* _About this exercise_:
Beginning with the first entry, restate the data word for word and leave out the images.

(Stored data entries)
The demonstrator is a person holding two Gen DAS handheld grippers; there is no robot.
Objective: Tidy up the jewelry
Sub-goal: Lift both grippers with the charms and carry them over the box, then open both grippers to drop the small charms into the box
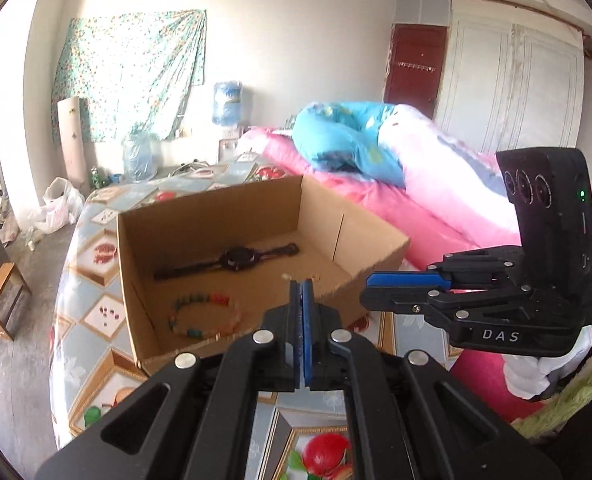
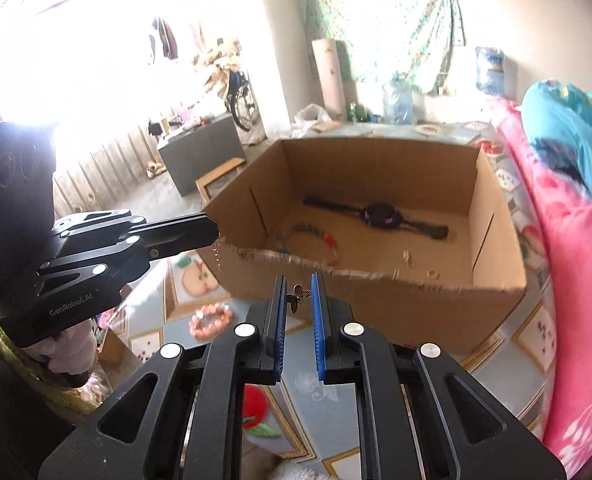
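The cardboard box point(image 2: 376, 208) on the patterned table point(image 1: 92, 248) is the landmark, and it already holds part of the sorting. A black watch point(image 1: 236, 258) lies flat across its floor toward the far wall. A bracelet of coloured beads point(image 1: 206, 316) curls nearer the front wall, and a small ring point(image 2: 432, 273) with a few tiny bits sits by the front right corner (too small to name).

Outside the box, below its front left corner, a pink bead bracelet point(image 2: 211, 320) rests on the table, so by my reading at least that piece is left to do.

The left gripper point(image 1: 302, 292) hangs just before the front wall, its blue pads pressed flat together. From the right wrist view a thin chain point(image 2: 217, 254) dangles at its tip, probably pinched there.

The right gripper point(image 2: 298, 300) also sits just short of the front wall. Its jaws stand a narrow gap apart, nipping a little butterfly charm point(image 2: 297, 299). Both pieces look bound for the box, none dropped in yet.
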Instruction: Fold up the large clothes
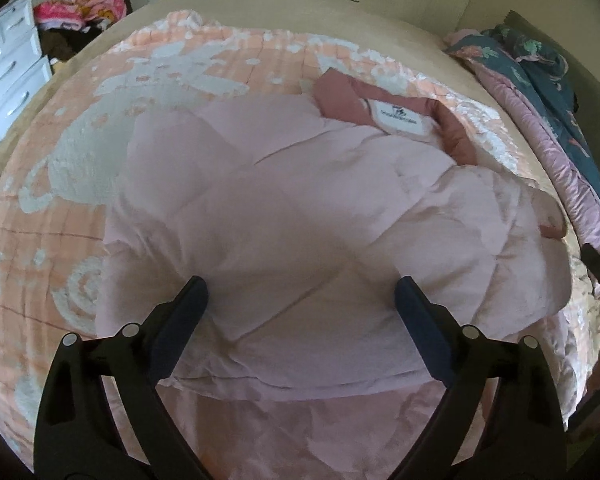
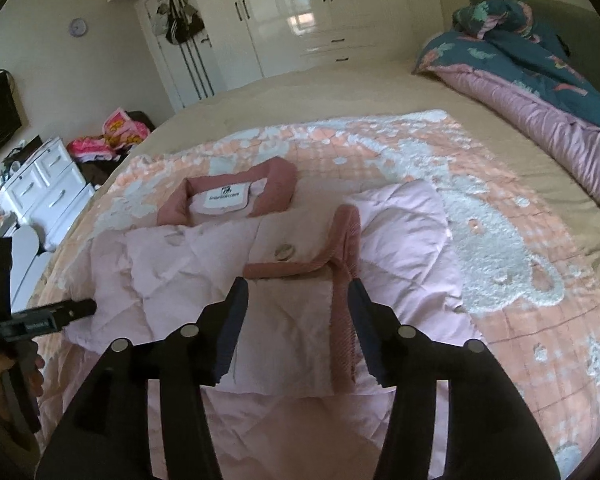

* _Finished task_:
The demonstrator is a person holding two Gen DAS handheld grippers; there is no robot.
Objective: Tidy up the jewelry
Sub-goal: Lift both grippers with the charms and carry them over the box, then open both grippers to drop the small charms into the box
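The cardboard box point(image 2: 376, 208) on the patterned table point(image 1: 92, 248) is the landmark, and it already holds part of the sorting. A black watch point(image 1: 236, 258) lies flat across its floor toward the far wall. A bracelet of coloured beads point(image 1: 206, 316) curls nearer the front wall, and a small ring point(image 2: 432, 273) with a few tiny bits sits by the front right corner (too small to name).

Outside the box, below its front left corner, a pink bead bracelet point(image 2: 211, 320) rests on the table, so by my reading at least that piece is left to do.

The left gripper point(image 1: 302, 292) hangs just before the front wall, its blue pads pressed flat together. From the right wrist view a thin chain point(image 2: 217, 254) dangles at its tip, probably pinched there.

The right gripper point(image 2: 298, 300) also sits just short of the front wall. Its jaws stand a narrow gap apart, nipping a little butterfly charm point(image 2: 297, 299). Both pieces look bound for the box, none dropped in yet.
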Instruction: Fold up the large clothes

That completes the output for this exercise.